The point of this phrase is pretty simple: You decide exactly what needs to change in your life and when it happens.

Maybe it’s consuming one bag of heroin per day instead of three. Or maybe it’s stopping consuming heroin altogether, which is the traditional change required by 12-step programs.

Harm reduction differs from those programs not because it doesn’t honor the choice to abstinence, but because it doesn’t see it as the only option for people to improve their lives.

The phrase is attributed to John Szyler, an early Chicago-based harm reductionist.

Meet people where they are

Harm reduction doesn’t put conditions on who deserves health and safety. Instead, it seeks to provide judgment-free support for people at all points of the substance use spectrum.

For example, someone doesn’t need to be working toward full abstinence or commit to specific goals to receive services.

‘Nothing about us without us’

The movement advancing harm reduction has long emphasized the importance of people who use drugs being meaningfully engaged and empowered to intervene in policy decisions affecting their lives.

Unions for people using drugs have been a vehicle for consumers to demand representation and involvement, from the Dutch Junkiebond founded in 1981 and VANDU (Vancouver Area Network of Drug Users) in 1998 to the Urban Survivors Union in the United States since 2009.

Drug use is here to stay

Whether it’s crack cocaine, a double-shot cappuccino, or vodka, many people use psychoactive substances to find pleasure, relief, or energy — and that’s been the case for centuries, even millennia.
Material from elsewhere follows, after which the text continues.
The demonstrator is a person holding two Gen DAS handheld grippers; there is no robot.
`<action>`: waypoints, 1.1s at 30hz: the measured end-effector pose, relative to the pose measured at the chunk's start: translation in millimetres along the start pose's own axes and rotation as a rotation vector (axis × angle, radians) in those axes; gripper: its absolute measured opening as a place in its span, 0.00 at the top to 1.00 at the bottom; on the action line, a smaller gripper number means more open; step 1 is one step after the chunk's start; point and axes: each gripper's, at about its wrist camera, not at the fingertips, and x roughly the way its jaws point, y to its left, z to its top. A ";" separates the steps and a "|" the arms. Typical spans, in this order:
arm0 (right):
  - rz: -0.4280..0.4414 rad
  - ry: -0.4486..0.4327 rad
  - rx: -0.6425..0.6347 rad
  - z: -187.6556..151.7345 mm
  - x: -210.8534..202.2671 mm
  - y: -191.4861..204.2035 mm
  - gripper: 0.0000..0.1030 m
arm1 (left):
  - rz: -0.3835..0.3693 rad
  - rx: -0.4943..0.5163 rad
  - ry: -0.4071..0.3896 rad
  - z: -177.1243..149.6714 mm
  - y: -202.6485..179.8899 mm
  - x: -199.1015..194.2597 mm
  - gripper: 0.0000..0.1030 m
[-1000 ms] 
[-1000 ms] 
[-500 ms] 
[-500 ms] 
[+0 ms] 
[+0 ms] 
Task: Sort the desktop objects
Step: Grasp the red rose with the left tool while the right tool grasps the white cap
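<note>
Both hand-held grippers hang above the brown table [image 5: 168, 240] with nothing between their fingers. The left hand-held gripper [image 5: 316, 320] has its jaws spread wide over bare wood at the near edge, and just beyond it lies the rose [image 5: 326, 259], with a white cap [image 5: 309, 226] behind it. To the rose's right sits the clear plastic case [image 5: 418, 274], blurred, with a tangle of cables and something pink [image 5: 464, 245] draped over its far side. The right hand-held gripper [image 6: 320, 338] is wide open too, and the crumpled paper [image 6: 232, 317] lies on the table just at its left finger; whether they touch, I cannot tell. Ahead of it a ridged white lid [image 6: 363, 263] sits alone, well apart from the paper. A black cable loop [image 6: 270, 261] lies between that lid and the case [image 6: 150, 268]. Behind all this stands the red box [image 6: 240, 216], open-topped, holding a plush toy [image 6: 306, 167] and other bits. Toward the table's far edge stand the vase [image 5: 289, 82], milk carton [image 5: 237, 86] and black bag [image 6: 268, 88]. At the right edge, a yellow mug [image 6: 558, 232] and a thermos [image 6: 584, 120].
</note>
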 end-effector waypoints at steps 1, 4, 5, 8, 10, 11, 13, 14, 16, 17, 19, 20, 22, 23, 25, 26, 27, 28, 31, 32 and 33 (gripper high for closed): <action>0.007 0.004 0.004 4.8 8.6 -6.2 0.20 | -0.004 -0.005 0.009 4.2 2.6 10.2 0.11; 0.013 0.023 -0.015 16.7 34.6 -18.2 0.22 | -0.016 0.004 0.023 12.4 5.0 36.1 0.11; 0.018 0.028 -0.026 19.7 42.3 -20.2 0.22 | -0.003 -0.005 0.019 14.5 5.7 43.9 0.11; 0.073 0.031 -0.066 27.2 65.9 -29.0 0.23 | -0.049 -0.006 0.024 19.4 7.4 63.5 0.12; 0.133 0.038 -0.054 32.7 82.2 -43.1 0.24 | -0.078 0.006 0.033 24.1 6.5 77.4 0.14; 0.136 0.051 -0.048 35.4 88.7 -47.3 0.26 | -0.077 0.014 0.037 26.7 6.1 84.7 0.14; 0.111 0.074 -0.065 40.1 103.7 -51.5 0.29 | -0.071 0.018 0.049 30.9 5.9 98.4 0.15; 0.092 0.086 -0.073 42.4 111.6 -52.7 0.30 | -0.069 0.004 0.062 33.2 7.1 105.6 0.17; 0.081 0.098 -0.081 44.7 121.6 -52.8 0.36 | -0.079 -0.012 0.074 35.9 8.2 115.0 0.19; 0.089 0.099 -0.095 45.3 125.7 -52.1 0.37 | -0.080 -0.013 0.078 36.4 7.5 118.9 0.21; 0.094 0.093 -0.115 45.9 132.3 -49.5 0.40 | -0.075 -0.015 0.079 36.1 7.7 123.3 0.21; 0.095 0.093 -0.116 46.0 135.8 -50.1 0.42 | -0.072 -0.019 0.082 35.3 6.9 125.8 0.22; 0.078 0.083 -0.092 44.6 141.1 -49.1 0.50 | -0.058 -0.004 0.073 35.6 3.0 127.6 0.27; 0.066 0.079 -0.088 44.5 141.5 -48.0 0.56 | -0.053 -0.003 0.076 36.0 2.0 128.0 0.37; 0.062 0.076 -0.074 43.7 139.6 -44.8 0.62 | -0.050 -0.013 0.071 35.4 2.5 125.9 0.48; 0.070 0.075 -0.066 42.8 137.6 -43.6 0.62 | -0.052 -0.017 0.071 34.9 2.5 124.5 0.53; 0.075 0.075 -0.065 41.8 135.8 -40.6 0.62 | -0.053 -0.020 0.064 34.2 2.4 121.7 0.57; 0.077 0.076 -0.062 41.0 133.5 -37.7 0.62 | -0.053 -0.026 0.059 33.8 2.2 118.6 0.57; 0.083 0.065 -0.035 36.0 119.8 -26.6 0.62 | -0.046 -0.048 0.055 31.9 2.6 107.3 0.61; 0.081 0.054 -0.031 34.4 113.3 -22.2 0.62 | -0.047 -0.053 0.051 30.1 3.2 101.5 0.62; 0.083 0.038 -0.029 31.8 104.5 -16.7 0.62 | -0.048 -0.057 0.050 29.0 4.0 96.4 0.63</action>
This is evident in the United States’ “War on Drugs.” Despite trillions of dollars being poured into this effort, the drug supply has only grown, not decreased.

Harm reduction emphasizes that drug use is a normal and expected part of human existence, and efforts should be directed toward minimizing harms instead of the near impossible task of eradicating drug use.

Peoples’ relationships to drugs are numerous and complex

Simply consuming a drug, even on the daily, does not mean you’re addicted to it.

Many factors help define what drugs mean for you in your life. Why, how often, and in which contexts are you consuming? How are your priorities in life changing as a result of your consumption? Would you be open to making changes if something bad happened as a result of your consumption?

Substance use experts recognize a spectrum of relationships to drugs, but they differ on the exact name of each relationship.

They vary as follows:

1. Managed use

Managed use refers to experiencing the desired effects and heeding the established terms of use, like when, where, and how you’re consuming.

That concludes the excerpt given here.